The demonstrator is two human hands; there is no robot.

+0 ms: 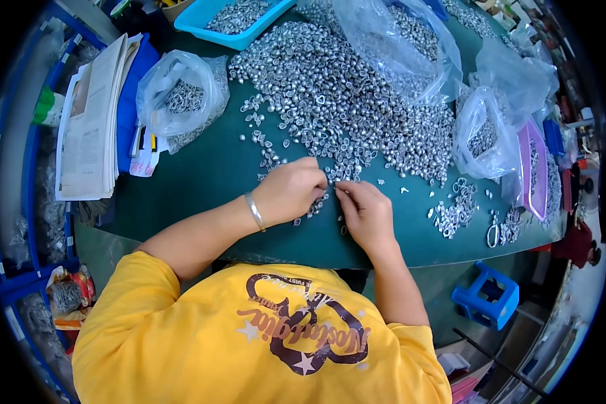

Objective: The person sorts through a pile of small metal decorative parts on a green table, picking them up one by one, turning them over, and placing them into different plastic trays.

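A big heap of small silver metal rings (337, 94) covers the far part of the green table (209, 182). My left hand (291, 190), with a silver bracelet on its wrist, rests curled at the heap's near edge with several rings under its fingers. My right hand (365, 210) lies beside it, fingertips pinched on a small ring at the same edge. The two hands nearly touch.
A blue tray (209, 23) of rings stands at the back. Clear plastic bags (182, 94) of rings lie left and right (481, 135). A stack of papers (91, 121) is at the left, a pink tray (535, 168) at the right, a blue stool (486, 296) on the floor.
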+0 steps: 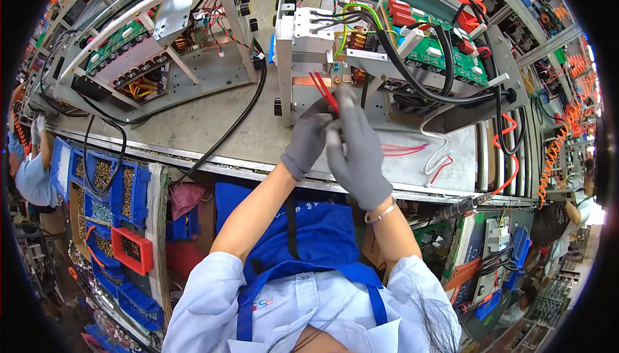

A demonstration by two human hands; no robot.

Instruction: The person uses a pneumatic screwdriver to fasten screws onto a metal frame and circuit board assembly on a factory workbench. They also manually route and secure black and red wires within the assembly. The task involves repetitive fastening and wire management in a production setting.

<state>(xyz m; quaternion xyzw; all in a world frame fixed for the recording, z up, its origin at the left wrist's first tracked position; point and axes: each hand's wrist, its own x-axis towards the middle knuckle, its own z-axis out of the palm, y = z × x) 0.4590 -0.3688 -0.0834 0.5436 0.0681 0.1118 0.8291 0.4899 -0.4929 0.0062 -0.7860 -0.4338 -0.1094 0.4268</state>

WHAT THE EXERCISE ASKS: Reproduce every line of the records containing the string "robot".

ANSWER TO THIS PROBLEM:
The demonstrator is two human hands; there is no robot.
A demonstration by two human hands; no robot.

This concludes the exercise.